- Problem description
Your answer should be the exact lines of the data below from the one containing "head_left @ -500" through the one containing "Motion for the"; please include nothing else.

- Provided data
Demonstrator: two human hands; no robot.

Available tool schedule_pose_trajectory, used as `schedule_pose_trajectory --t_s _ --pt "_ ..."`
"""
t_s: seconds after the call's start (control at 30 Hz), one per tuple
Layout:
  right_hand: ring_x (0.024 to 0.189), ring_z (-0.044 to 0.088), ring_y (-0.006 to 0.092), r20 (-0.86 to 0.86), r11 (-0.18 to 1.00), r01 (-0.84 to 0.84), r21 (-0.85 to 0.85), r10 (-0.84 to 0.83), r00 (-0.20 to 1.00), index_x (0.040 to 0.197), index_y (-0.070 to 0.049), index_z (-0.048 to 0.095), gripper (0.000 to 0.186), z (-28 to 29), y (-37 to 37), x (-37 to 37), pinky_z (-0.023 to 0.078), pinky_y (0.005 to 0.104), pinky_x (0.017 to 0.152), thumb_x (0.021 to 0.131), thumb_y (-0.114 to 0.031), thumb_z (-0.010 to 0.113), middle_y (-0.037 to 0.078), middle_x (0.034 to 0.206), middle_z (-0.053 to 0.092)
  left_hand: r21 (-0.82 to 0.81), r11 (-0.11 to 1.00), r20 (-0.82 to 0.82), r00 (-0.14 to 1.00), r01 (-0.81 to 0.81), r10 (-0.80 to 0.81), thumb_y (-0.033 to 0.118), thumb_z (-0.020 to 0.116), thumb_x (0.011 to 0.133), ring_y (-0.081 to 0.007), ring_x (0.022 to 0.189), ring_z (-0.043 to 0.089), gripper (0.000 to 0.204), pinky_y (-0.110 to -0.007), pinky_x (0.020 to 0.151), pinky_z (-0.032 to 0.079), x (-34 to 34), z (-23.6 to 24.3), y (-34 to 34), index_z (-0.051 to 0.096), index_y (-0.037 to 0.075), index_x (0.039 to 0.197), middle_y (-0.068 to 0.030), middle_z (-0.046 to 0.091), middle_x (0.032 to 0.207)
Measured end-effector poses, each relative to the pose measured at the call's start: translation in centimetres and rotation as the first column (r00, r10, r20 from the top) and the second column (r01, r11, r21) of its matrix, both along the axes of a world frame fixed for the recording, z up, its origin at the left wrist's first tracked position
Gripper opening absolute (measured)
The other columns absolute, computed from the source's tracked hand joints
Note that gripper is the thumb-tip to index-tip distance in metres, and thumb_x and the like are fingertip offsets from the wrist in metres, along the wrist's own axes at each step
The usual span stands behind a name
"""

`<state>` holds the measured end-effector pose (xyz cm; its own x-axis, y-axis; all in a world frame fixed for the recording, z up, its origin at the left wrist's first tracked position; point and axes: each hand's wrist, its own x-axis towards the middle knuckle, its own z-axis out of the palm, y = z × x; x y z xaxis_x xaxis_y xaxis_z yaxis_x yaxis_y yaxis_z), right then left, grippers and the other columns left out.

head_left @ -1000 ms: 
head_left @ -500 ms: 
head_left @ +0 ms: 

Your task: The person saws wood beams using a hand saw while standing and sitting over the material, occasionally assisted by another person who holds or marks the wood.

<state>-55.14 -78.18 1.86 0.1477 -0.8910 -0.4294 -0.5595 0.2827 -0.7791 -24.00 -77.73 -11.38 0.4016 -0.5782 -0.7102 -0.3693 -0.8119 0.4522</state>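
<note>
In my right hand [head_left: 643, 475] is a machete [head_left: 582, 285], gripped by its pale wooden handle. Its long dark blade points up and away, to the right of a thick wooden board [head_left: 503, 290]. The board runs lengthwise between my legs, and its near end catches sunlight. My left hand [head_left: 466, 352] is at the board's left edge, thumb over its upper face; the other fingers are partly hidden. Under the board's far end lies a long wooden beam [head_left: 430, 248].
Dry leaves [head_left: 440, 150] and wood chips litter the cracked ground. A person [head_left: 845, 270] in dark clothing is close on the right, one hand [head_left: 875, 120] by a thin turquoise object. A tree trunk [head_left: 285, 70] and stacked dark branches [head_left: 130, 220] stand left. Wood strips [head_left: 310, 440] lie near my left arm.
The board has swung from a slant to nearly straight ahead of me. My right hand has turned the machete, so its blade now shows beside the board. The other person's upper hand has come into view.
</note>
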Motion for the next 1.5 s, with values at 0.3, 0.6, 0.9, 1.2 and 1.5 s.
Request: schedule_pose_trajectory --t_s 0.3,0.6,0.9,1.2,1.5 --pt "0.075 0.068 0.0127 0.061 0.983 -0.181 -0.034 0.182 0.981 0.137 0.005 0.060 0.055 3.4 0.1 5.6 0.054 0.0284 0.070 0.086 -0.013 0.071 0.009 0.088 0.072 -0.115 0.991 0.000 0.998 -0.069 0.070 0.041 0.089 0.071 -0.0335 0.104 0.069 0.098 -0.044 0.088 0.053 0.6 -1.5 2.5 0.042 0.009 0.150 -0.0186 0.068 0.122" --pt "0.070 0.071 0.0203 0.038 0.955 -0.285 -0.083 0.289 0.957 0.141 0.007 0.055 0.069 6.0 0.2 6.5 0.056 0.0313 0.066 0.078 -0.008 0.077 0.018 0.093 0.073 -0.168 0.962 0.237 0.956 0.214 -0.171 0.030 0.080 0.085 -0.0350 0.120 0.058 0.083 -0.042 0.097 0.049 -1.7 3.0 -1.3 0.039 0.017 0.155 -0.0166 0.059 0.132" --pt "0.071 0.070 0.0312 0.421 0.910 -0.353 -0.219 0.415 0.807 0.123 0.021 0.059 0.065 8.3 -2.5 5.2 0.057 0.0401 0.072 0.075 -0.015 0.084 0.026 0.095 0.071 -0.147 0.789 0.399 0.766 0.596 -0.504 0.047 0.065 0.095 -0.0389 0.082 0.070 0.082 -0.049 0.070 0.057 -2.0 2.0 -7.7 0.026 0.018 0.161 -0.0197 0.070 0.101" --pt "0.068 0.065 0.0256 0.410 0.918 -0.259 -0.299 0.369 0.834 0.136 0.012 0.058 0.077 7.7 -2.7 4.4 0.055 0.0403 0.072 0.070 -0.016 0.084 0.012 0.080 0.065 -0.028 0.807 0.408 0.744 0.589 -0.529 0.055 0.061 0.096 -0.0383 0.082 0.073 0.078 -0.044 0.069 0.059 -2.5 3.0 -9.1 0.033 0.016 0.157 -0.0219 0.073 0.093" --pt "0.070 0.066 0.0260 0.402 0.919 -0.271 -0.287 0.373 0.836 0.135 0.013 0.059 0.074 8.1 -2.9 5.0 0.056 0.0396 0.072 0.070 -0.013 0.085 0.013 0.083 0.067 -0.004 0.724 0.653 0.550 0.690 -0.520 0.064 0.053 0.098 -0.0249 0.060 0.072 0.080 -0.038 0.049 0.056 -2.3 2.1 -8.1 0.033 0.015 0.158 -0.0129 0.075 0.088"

- Answer to this problem
head_left @ -500 ms: 
head_left @ +0 ms: 

Your task: The person saws wood beams using a hand saw while standing and sitting over the material, occasionally assisted by another person who holds or marks the wood.

<state>-55.14 -78.18 1.86 0.1477 -0.8910 -0.4294 -0.5595 0.2827 -0.7791 -24.00 -77.73 -11.38 0.4016 -0.5782 -0.7102 -0.3693 -0.8119 0.4522</state>
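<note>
In my right hand [head_left: 643, 475] is a machete [head_left: 582, 285], gripped by its pale wooden handle. Its long dark blade points up and away, to the right of a thick wooden board [head_left: 503, 290]. The board runs lengthwise between my legs, and its near end catches sunlight. My left hand [head_left: 466, 352] is at the board's left edge, thumb over its upper face; the other fingers are partly hidden. Under the board's far end lies a long wooden beam [head_left: 430, 248].
Dry leaves [head_left: 440, 150] and wood chips litter the cracked ground. A person [head_left: 845, 270] in dark clothing is close on the right, one hand [head_left: 875, 120] by a thin turquoise object. A tree trunk [head_left: 285, 70] and stacked dark branches [head_left: 130, 220] stand left. Wood strips [head_left: 310, 440] lie near my left arm.
The board has swung from a slant to nearly straight ahead of me. My right hand has turned the machete, so its blade now shows beside the board. The other person's upper hand has come into view.
</note>
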Motion for the next 1.5 s, with values at 0.3, 0.6, 0.9, 1.2 and 1.5 s.

Nothing else remains to be done in this exercise.